People were eligible for inclusion if they initiated a first-line regimen that contained tenofovir, plus emtricitabine or lamivudine, with either a non-nucleoside reverse transcriptase inhibitor (NNRTI – efavirenz or nevirapine) or a ritonavir-boosted protease inhibitor (lopinavir, atazanavir or darunavir).
Virologic failure was defined as two consecutive viral load measurements above 200 copies/ml in a six-month period after suppression of viral load. The investigators took into account other factors associated with treatment outcomes – type of therapy, HIV risk group, baseline CD4 and viral load – to see if sub-type really did influence the risk of virologic failure.
Sub-type was determined in 6149 people. Approximately two-thirds (n = 4123) were infected with sub-type B, 823 people with sub-type C and 1203 were infected with non-B/C sub-types.
There were significant demographic differences according to sub-type. People infected with sub-type B were predominantly white (83%) and gay men (85%), whereas people with sub-type C infection were mainly black (70%) and heterosexual (79%).
Individuals were followed for a median of 3.3 years. During this time, virologic failure was observed in 6% of people with sub-type B infection, 10% with sub-type C infection and 9.5% with non-B/C sub-types.
This meant, that in unadjusted analysis, the rate of treatment failure was approximately twofold higher in people with sub-type C compared to those with sub-type B (B vs. C, HR = 0.54; 95% CI, 0.43-0.67; p < 0.001). Outcomes were comparable for people with sub-type C and non-B/C sub-types.
However, after adjustment for demographic and clinical characteristics, the difference in outcomes between people with sub-type B and sub-type C infections ceased to be significant (HR = 0.87; 95% CI, 0.63-1.21; p = 0.41). Comparison between C and non-B/C sub-types was unchanged.
Examination of the reasons for the change between the unadjusted and adjusted models showed that the most important factors were HIV risk group (lower rate of virologic failure in gay men) and ethnicity (lower rate of virologic failure among white and Asian people). Regimens based on NNRTIs were more durable than protease inhibitor-containing combinations. Virologic failure was more common in people with a baseline CD4 count below 100 cells/mm3 and also in individuals with a baseline viral load above 100,000 copies/ml.
Genotypic resistance test results were available for 41% of those who experienced virological failure. Tenofovir-associated resistance mutations (mainly K65R) were more common in people with sub-type C virus than in those with sub-type B or nonB/C viruses (22.7% vs 6.1% and 8.1%; p = 0.003).

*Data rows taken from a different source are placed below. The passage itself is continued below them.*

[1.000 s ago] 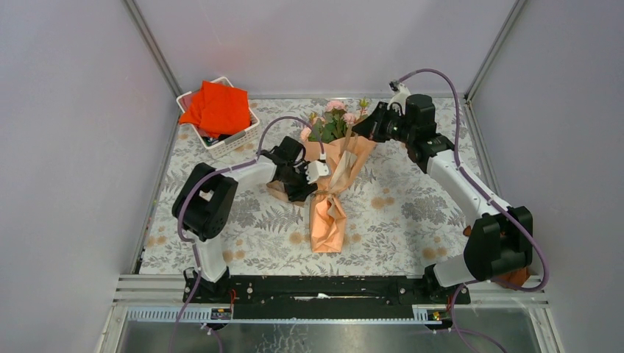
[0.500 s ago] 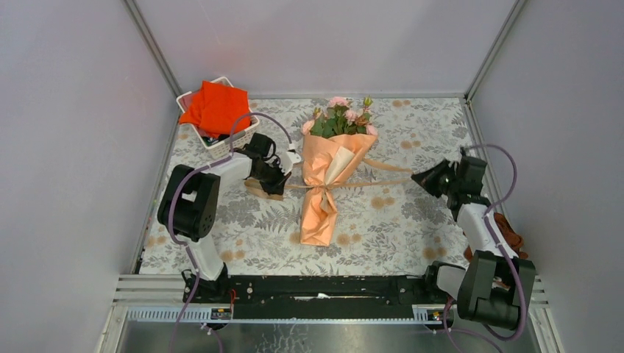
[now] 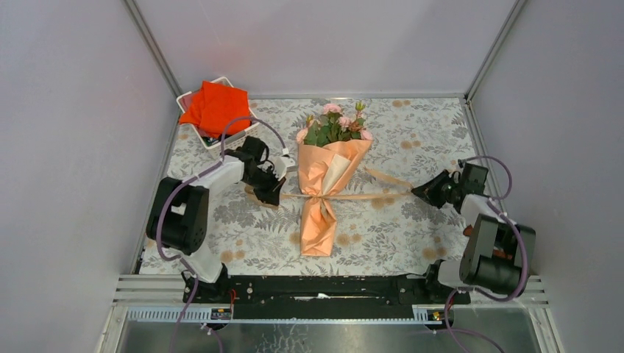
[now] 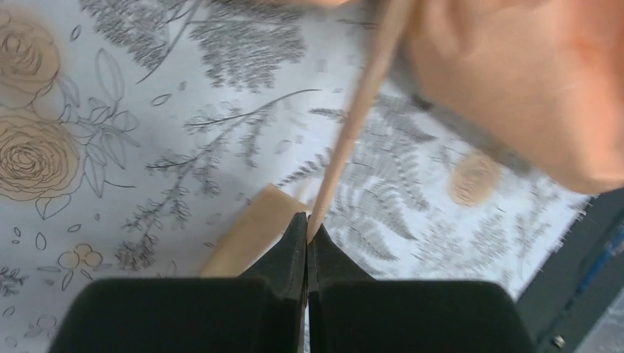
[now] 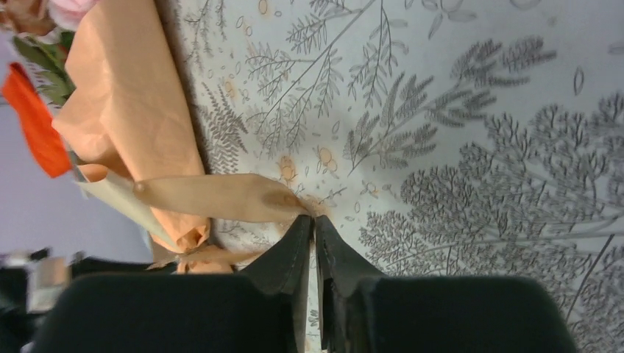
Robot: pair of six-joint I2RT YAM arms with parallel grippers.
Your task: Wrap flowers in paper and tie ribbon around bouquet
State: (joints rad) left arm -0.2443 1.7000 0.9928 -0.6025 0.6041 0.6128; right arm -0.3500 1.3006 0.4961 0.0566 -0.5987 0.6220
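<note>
L gripper, R gripper pulled apart; ribbon taut

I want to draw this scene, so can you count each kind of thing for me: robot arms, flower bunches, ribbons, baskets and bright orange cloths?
Robot arms: 2 (left arm, right arm)
Bouquet: 1
Ribbon: 1
Basket: 1
Orange-red cloth: 1
Total: 6

The left tool and right tool have drawn apart, apparently tightening the ribbon.
</note>
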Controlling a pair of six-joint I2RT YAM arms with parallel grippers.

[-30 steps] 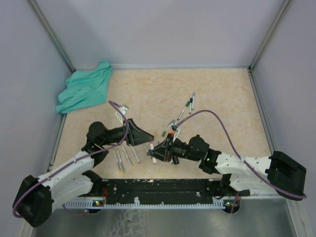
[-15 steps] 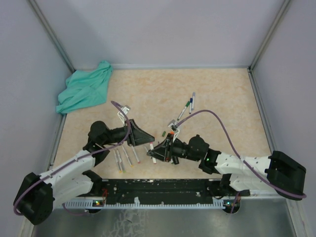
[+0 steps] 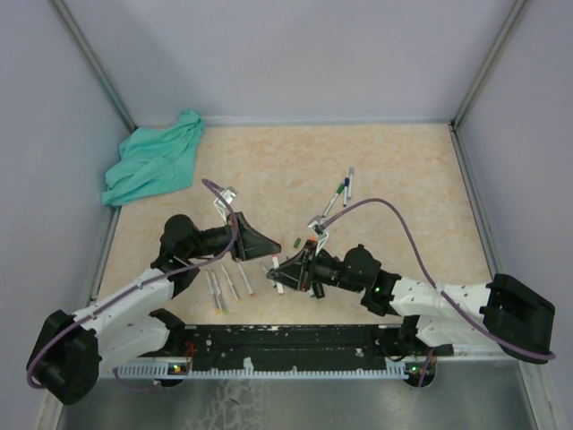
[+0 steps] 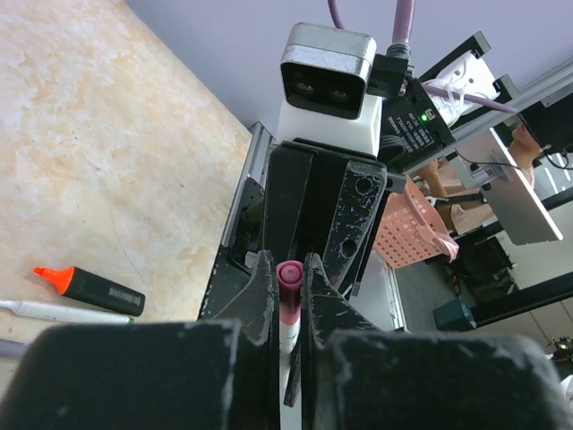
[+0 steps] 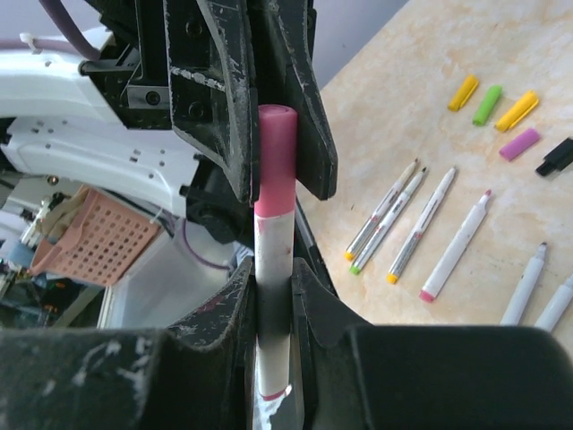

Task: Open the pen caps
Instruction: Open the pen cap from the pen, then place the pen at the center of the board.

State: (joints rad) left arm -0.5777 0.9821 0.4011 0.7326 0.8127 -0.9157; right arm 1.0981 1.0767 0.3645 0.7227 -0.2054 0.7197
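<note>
A white pen with a pink cap [image 5: 276, 152] is held between my two grippers just above the table. My right gripper [image 5: 273, 269] is shut on the white pen barrel [image 5: 271, 313]. My left gripper [image 4: 288, 269] is shut on the pink cap [image 4: 289, 285], facing the right gripper. In the top view the left gripper [image 3: 264, 253] and the right gripper [image 3: 281, 266] meet tip to tip at the table's near centre. Loose caps lie on the table: yellow [image 5: 463, 91], green [image 5: 488, 105], yellow [image 5: 517, 110], purple [image 5: 519, 143] and black [image 5: 557, 155].
Several uncapped pens [image 3: 229, 287] lie near the front edge below the left gripper. Capped pens [image 3: 344, 188] lie further back at centre right. An orange highlighter [image 4: 89, 287] lies beside the grippers. A teal cloth [image 3: 152, 161] sits at the back left. Walls enclose the table.
Both grippers have shifted only slightly and stay shut on the same pen. The cap still sits on the barrel.
</note>
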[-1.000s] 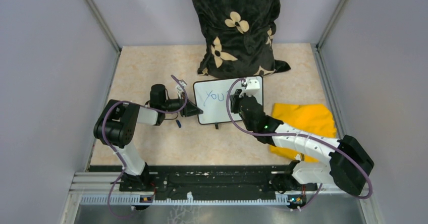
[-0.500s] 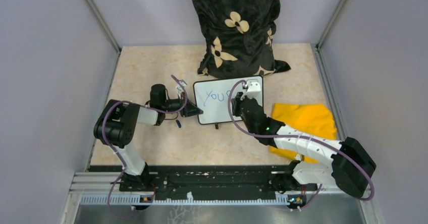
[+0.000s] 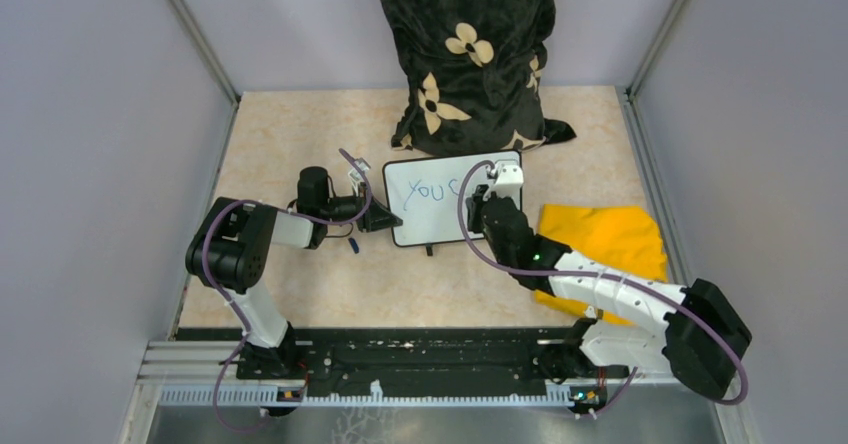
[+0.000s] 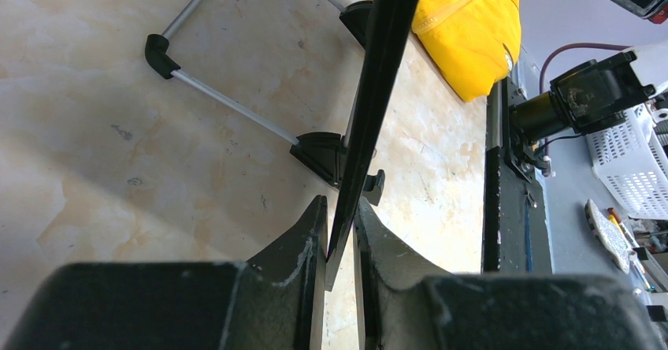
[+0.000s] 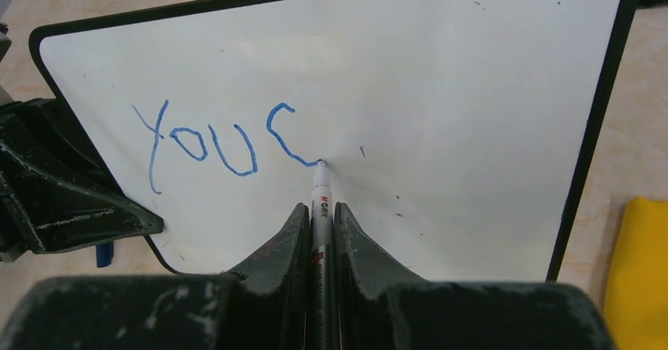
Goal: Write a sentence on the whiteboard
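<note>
The whiteboard (image 3: 432,228) stands upright on the table's middle, resting on its black feet (image 4: 323,154). My left gripper (image 3: 386,219) is shut on its left edge, and the left wrist view shows the thin black frame (image 4: 380,74) pinched between the fingers (image 4: 340,208). My right gripper (image 3: 477,201) is shut on a white marker (image 5: 321,195), whose tip touches the board face (image 5: 473,90). The sentence (image 5: 213,141) reads "YOU C" in blue, and the tip sits at the end of the C.
A yellow cloth (image 3: 603,237) lies right of the board, under the right forearm. A black pillow with cream flowers (image 3: 465,54) leans against the back wall behind the board. A small blue cap (image 3: 352,245) lies on the table under the left gripper.
The right gripper moved rightward along the board with the marker, and a blue "C" has appeared after "YOU". The left gripper and the board stayed still.
</note>
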`<act>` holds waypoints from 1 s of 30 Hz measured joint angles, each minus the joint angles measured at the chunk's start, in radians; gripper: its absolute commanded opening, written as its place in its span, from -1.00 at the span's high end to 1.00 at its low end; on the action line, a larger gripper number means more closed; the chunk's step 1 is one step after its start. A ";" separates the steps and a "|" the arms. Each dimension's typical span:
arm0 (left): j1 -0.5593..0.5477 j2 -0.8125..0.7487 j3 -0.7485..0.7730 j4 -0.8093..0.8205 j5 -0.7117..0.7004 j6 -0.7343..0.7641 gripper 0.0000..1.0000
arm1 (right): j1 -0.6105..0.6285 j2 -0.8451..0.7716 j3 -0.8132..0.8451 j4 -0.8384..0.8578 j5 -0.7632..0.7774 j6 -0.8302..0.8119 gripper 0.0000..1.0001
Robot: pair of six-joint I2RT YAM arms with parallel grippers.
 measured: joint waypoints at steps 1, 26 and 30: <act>0.000 0.000 0.000 0.000 0.000 0.000 0.55 | -0.003 -0.003 0.000 -0.003 0.000 0.000 1.00; -0.003 0.000 0.002 -0.008 0.000 0.006 0.55 | -0.031 -0.067 0.000 -0.010 0.004 -0.019 1.00; -0.004 0.000 0.002 -0.010 0.000 0.006 0.55 | -0.036 -0.058 0.001 -0.009 0.005 -0.019 1.00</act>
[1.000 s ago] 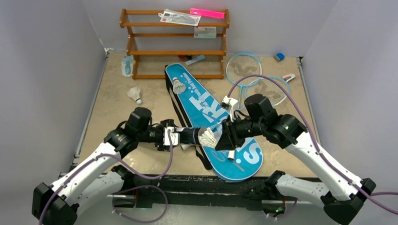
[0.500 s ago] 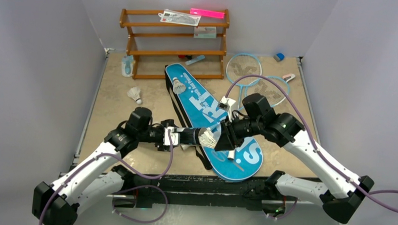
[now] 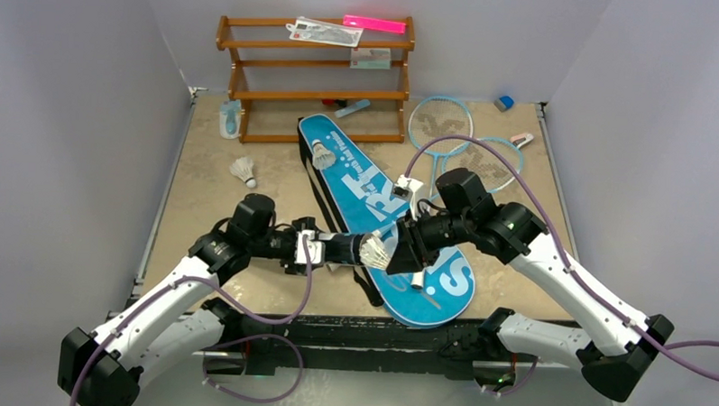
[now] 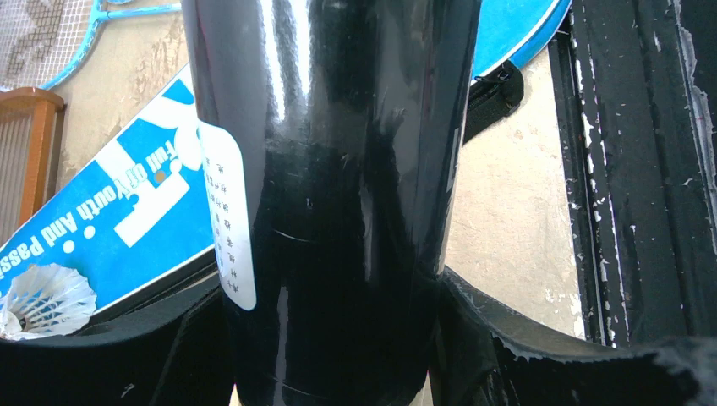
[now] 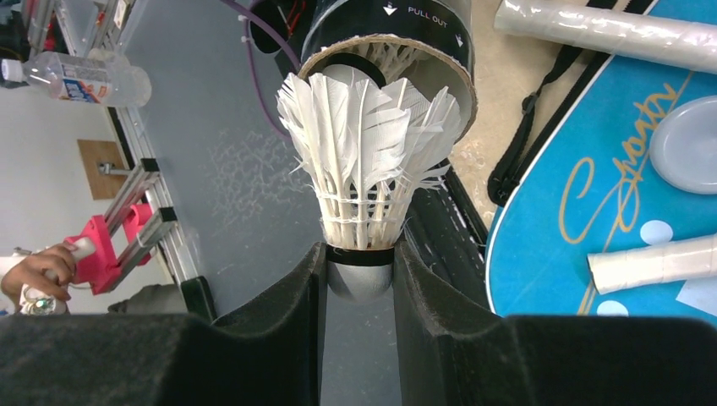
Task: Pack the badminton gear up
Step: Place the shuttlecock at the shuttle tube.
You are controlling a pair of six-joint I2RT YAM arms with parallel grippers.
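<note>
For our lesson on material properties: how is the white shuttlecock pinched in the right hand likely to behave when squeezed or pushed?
Probably very light: the shuttlecock is thin feathers on a small rounded base. The feathers look frayed, so squeezing would likely bend or snap them; the right hand grips only the base. Pushed feathers-first into the tube, it may snag.

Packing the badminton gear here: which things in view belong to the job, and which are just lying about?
Job: black tube; held shuttlecock at its mouth; two loose shuttlecocks; blue bag; two rackets.

Lying about: wooden rack; pink strip on its top shelf; small blue block; pink bit.
</note>
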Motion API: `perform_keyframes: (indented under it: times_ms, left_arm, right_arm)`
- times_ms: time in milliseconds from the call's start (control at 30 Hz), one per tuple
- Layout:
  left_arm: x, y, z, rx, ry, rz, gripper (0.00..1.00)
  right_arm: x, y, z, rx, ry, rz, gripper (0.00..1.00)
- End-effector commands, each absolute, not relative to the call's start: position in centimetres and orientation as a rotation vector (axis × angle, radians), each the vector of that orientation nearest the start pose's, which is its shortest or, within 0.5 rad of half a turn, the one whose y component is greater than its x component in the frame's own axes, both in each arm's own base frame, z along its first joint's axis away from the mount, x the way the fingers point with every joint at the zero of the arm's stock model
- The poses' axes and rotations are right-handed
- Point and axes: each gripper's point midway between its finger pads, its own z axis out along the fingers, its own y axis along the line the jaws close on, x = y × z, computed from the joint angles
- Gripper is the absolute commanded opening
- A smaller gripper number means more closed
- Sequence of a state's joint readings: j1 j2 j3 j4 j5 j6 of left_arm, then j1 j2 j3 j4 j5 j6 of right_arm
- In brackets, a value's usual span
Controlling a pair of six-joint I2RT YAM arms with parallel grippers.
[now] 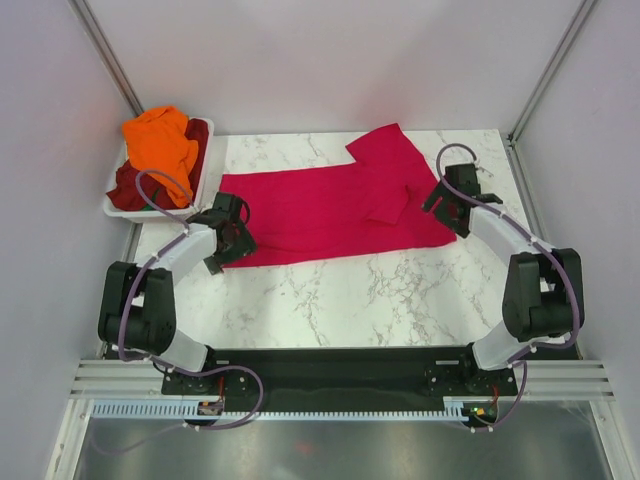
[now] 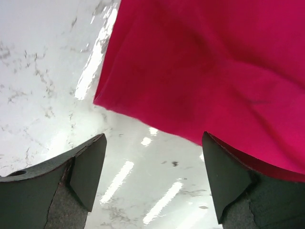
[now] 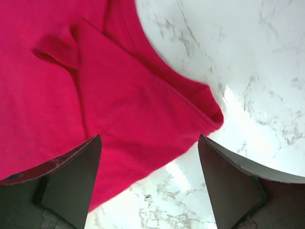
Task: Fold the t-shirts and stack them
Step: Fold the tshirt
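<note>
The job looked to be in its early part. One crimson-pink shirt lay spread across the far half of the marble-patterned table, its body running left to right, mostly flat. One sleeve appeared to be turned in over the chest, while the other stuck out toward the back edge. It was not yet a tidy folded packet, and no stack had been started. The orange shirt and the dark maroon shirt sat crumpled together in a white plastic basket at the far left corner, the orange one on top, both unfolded. The left gripper hung over the shirt's left end and the right gripper over its right end. Both had their jaws standing wide apart and held nothing. In the wrist views the dark, wedge-shaped fingers framed the cloth's edge from above. The fabric looked soft and matte with shallow creases and a stitched hem, against a glossy, hard tabletop that reflected the lights.
</note>
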State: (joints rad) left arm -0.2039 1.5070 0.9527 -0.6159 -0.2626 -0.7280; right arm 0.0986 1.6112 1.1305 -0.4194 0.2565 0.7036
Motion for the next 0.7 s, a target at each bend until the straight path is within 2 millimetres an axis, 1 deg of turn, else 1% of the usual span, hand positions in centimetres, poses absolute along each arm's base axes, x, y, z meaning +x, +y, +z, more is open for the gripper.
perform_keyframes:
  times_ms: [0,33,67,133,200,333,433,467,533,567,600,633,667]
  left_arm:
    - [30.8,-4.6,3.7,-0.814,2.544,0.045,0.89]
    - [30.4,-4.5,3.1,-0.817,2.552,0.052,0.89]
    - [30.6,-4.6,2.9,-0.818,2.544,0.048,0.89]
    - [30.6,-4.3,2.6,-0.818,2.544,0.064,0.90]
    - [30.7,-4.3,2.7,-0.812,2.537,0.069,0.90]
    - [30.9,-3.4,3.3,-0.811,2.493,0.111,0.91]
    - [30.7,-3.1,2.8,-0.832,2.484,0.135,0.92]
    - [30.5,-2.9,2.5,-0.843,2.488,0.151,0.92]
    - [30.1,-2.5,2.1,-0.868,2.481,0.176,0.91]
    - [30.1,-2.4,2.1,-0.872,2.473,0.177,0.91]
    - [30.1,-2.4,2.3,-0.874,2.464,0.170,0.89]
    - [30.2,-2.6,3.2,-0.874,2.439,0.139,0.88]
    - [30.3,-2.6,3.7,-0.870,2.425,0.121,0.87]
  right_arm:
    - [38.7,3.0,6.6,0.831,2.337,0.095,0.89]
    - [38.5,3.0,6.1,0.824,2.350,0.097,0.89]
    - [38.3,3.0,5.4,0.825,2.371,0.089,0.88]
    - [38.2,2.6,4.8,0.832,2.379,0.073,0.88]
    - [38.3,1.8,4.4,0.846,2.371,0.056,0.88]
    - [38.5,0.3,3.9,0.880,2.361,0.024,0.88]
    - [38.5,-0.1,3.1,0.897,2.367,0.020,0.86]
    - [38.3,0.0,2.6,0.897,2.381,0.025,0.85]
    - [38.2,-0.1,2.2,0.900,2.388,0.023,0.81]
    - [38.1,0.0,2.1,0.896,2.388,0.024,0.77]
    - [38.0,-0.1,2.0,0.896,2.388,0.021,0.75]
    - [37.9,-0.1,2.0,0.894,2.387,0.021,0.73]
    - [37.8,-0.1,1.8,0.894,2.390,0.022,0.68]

“In the present study patients with HIV-1 subtype C infection on a first-line tenofovir-containing regimen experienced a higher rate of virological failure than patients with subtype B virus,” comment the investigators. “However, this effect was almost entirely explained by differences between groups in demographic and clinical characteristics.”
They suggest that adherence is a likely explanation for the differences in outcomes between risk groups.
The authors of an accompanying editorial were reassured by the findings of the study as they show that WHO treatment guidelines for the treatment of sub-type C infection do not need to change. However, they conclude, “it is of utmost importance to globally improve treatment conditions so that adherence problems and treatment failures can be identified early.”
White E et al. No evidence that HIV-1 subtype C infection compromises the efficacy of tenofovir-containing regimens: a cohort study in the United Kingdom. J Infect Dis, online edition, 2016.
Günthard HF et al. HIV-1 subtype C, tenofovir and the relationship with treatment failure and drug resistance. J Infect Dis, online edition, 2016.